In Tulum, you have an all-important decision to make: Do you stay downtown in Tulum pueblo or along the stunning coast about two miles away? We found that downtown—a stretch of the word, really, since the area is quite small; a strip of businesses and restaurants along the main drag and a few radiating down side streets—affords the best local-eating opportunities, as the beach area is really built up from the jungle, all for the benefit of visitors. And it’s still quite easy to reach the beach, by car or by bike, in just a few minutes; once there, you can hang out at a beach club like Ziggy’s for the cost of a meal or a few drinks.  However, if you’re primarily going for a beach vacation, it makes sense to reverse this—stay by the sea and go into town for the express reason of eating really good tacos.

Downtown, we liked Villas Geminis (corner Geminis Sur & Andromeda Oriente, map), a condo-hotel with a few sleek one- and two-bedrooms, plus a penthouse unit, situated around a lush little swimming pool; it’s particularly nice for families or a small group traveling together.  Bikes are offered on a first-come, first-served basis, and one-bedrooms start at $130 per night for two people.
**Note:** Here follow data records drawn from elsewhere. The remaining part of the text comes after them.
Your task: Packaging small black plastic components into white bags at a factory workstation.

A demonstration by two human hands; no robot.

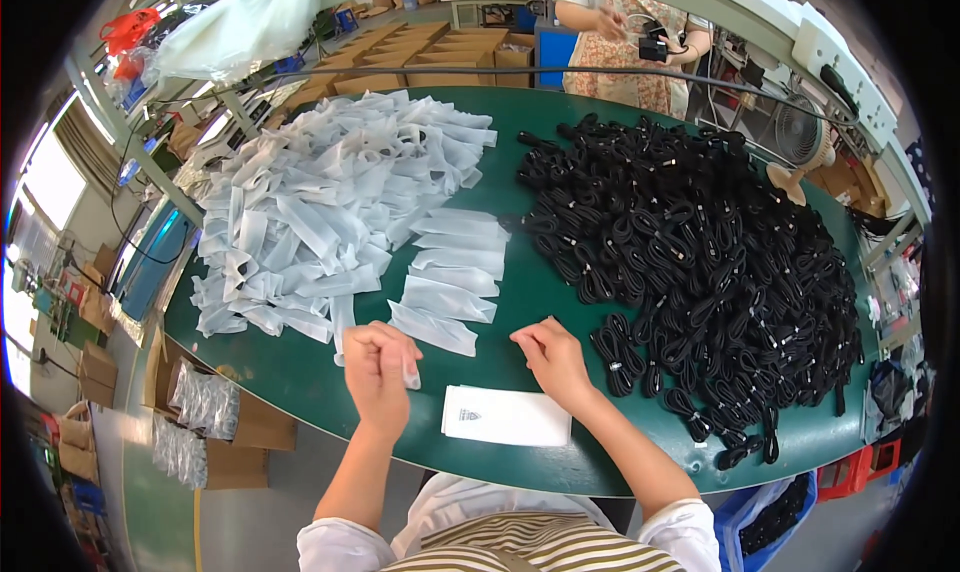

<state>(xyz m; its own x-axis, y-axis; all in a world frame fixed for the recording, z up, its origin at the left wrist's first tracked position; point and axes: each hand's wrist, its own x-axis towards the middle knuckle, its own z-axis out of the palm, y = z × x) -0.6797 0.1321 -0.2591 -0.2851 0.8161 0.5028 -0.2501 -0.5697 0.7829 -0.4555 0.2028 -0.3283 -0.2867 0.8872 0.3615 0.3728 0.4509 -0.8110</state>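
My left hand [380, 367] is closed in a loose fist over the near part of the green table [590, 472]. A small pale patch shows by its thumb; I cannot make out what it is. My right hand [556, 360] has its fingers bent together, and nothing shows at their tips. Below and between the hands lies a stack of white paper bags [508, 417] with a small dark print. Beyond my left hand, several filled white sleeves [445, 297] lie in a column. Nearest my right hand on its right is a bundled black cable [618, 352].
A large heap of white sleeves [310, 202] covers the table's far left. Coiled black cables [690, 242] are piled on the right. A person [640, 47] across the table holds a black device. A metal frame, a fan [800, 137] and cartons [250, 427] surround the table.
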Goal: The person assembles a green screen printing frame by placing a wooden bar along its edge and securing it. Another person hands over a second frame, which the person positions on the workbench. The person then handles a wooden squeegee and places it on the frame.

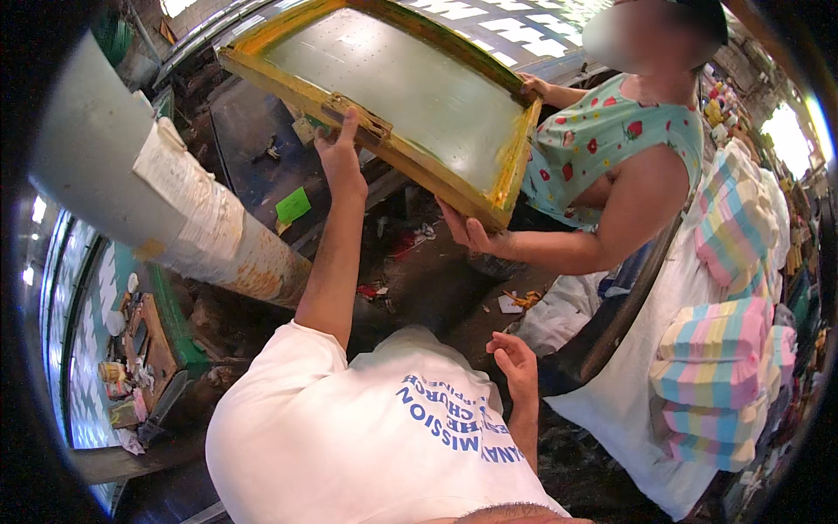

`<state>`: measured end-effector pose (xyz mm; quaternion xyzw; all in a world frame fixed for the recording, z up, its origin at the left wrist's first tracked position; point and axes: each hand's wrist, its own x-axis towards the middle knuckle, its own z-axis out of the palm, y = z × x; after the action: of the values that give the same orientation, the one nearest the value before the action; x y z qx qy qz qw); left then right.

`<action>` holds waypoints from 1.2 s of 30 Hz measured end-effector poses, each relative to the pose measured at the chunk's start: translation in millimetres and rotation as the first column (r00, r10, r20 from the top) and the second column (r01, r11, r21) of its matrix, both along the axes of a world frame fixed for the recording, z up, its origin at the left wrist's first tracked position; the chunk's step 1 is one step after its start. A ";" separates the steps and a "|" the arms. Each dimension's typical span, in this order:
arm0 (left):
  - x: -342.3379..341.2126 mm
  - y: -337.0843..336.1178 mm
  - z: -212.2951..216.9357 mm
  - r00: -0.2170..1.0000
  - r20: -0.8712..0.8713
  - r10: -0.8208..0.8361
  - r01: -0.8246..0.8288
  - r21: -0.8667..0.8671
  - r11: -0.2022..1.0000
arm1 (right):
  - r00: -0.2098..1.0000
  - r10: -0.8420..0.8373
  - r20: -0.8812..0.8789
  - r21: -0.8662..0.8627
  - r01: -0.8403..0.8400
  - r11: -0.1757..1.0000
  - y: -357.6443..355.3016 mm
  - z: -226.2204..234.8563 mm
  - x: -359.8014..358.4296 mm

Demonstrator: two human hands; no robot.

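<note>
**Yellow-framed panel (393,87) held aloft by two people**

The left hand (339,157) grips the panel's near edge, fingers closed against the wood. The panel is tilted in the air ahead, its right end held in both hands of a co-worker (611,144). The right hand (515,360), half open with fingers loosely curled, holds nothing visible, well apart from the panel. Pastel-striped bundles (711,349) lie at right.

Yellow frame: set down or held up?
The yellow frame is held up: left hand at its near side, co-worker's hands at its right end.
</note>
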<state>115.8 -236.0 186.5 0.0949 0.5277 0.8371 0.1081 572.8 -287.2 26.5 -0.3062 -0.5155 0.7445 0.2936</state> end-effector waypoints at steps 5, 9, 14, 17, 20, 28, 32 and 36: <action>1.4 17.2 9.9 0.979 -0.204 0.030 -0.022 0.041 0.999 | 0.998 0.044 0.035 0.101 -0.048 0.994 48.7 25.8 -43.3; -3.4 27.9 8.6 0.987 -0.138 -0.082 0.098 0.115 0.989 | 0.992 0.105 0.064 0.073 -0.109 0.991 77.1 32.3 -81.3; -18.3 40.5 -12.6 0.995 -0.088 -0.049 0.060 0.119 0.991 | 0.977 0.187 0.101 0.209 -0.205 0.956 99.2 35.7 -133.3; -33.5 48.5 -29.8 0.999 -0.017 -0.048 0.050 0.148 0.988 | 0.961 0.206 0.182 0.246 -0.247 0.937 108.1 43.4 -150.2; -46.4 46.4 -42.7 0.990 0.084 -0.117 0.103 0.147 0.984 | 0.964 0.225 0.141 0.284 -0.257 0.924 113.2 48.7 -158.1; -58.1 75.1 -48.0 0.984 0.173 -0.036 0.038 -0.011 0.999 | 0.944 0.297 0.142 0.351 -0.329 0.877 125.0 52.8 -168.2; -52.0 76.5 -46.9 0.994 0.087 0.072 -0.083 0.130 0.988 | 0.946 0.293 0.137 0.466 -0.322 0.824 136.6 59.0 -168.9; -38.6 64.6 -34.9 0.986 -0.100 0.136 -0.107 0.257 0.960 | 0.994 -0.105 -0.004 0.378 0.099 0.921 156.6 65.9 -154.4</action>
<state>77.2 -171.4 151.6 0.1238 0.4277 0.8953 0.0126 418.4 -130.6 92.4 -0.2763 -0.6349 0.6127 0.3811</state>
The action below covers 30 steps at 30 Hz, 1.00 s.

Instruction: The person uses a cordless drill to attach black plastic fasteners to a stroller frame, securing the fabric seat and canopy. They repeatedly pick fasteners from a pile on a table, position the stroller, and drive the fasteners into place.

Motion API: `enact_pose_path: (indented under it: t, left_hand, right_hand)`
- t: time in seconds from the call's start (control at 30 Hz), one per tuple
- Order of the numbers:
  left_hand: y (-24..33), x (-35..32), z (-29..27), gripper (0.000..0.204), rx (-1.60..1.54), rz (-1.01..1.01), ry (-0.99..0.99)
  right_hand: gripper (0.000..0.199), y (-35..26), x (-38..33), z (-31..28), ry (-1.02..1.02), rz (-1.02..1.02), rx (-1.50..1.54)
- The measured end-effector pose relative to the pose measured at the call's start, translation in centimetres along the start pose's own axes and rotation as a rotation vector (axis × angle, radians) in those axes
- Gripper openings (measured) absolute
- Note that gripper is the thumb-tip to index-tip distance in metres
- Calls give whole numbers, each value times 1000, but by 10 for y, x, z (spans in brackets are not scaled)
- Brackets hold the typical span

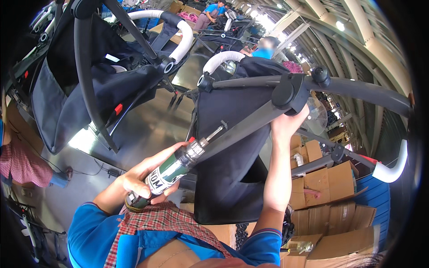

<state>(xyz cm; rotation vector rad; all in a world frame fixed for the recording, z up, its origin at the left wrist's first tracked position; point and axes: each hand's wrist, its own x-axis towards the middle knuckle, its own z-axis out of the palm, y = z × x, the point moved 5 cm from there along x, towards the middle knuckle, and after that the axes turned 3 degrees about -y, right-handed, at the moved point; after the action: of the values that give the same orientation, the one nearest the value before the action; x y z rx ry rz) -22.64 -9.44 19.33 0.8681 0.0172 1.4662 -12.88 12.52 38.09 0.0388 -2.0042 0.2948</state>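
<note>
In my left hand (154, 176) is a green cordless screwdriver (175, 166), its fingers wrapped round the body. The metal bit points up and to the right, with a small dark piece (224, 123) at its tip, apart from the frame tube behind it. My right hand (287, 123) grips a stroller frame (248, 125) from below at its round black hinge (289, 91); some of its fingers are hidden behind the joint. Black stroller fabric (232, 165) hangs under the tubes, between my arms.
Another black stroller (96, 85) with a white-wrapped handle stands on the metal table (149, 125) at the left. Cardboard boxes (324, 183) are stacked at the right. A person in checked cloth (27, 163) is at the far left; other people (212, 13) work farther back.
</note>
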Motion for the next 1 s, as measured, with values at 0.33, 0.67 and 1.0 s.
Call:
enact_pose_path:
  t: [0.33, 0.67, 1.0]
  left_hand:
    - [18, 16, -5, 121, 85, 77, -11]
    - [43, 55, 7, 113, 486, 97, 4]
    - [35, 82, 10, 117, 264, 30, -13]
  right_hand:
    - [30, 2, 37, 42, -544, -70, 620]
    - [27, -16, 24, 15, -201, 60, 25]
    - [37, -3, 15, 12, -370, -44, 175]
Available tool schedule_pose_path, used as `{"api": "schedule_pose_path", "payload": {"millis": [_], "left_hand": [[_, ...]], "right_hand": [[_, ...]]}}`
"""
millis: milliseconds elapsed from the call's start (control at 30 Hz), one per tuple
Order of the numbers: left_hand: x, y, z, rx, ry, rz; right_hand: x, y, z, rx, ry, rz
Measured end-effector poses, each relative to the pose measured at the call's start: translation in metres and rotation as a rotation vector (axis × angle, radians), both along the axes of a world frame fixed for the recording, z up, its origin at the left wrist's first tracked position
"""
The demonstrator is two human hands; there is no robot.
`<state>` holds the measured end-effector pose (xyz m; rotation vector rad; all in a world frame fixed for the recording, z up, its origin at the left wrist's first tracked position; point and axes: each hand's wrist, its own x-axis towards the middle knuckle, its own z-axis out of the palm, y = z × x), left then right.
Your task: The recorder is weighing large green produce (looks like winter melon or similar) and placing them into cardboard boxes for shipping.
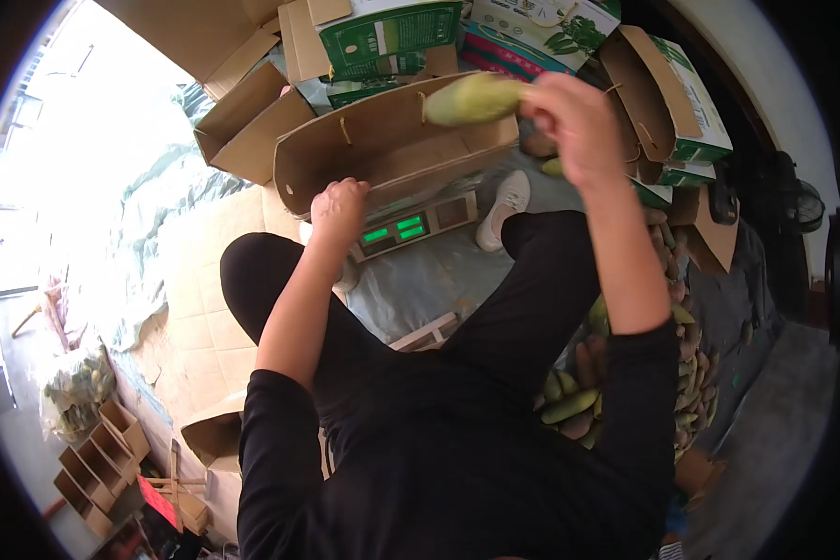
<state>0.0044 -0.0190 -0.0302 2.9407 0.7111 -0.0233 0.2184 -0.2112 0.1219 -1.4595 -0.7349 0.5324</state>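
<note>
A long, yellow-green, mango-like fruit [472,99] is gripped at its right end by my right hand [569,117]. It is held above the right part of an open cardboard box [392,161], and both fruit and hand are slightly blurred. Inside, the part of the box that shows holds nothing. My left hand [339,203] is closed over the near rim of this box, left of its middle. Beneath the box is a scale [418,227] with a lit green display. String loops hang from the box's far wall.
Green-and-white printed cartons [392,42] crowd the far side, with more open boxes [639,93] at the right. A heap of green and reddish fruits [569,406] lies by my right leg. Flattened cardboard [210,280] covers ground at the left; a fan [798,201] stands far right.
</note>
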Motion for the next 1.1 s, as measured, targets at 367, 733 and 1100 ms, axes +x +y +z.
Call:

Also in town, a bit more budget-friendly, we’ve heard good things about The Secret Garden Hotel (Sagitario Poniente 54, map), where cute, clean rooms and a tranquil shared garden start at $45 in low season; there’s also a house that sleeps three for rent.

Along the beach, there are, of course, countless places to stay, one seemingly more gorgeous than the next. Coco Tulum (Carretera Tulum Boca Paila km. 8, map) aims to take you off the grid with its painfully pretty cabanas, which look rather luxurious but boast concrete floors, silky mosquito nets, no A/C, and shared bathrooms/outdoor showers (from about $75 in low season). There’s also a fairy-tale-like beach tower, offering three romantic, panoramic rooms with huge terraces and private bathrooms (from $135 in low season). Lots of hammocks and wooden deck chairs abound on the beachfront property, plus an Italian restaurant and a “Zen Zone” offering yoga and spa treatments.


We haven’t personally stayed in PDC in several years, now finding the touristy areas almost unbearably crowded and Palm Beach-ified, but we did recently confirm that our favorite hotel in the area, Riviera del Sol (standard rooms from $138; Calle 30 Norte at 1st Av. Norte, map), is still alive and well. On the (once-quieter) northern end of town, it has 23 cleanly styled rooms, each with a terrace or patio; a peaceful little pool area; friendly staff; and is a three-minute walk to the sea, where beach clubs abound. (Note: If you stay in Playa, please visit El Faisan y El Venado, an excellent Yucatecan restaurant, for such delicious dishes as this escabeche de pavo.)


Want to avoid the scene-y zona hotelera and get closer to the heart of “real” Cancún? Stay downtown, at a clean, budget-friendly place like Hotel Los Girasoles (from about $40; Piña 20 SM 25, map), five minutes from the ADO bus station, or upgrade a bit to the 192-room Hotel B2B Malecón Plaza (from about $70; Av. Sayil SM 4-07, map), with a big rooftop pool, nice downtown or water views, and a location convenient (by cab/bus) to the beach, downtown, the airport, and the Isla Mujeres ferry.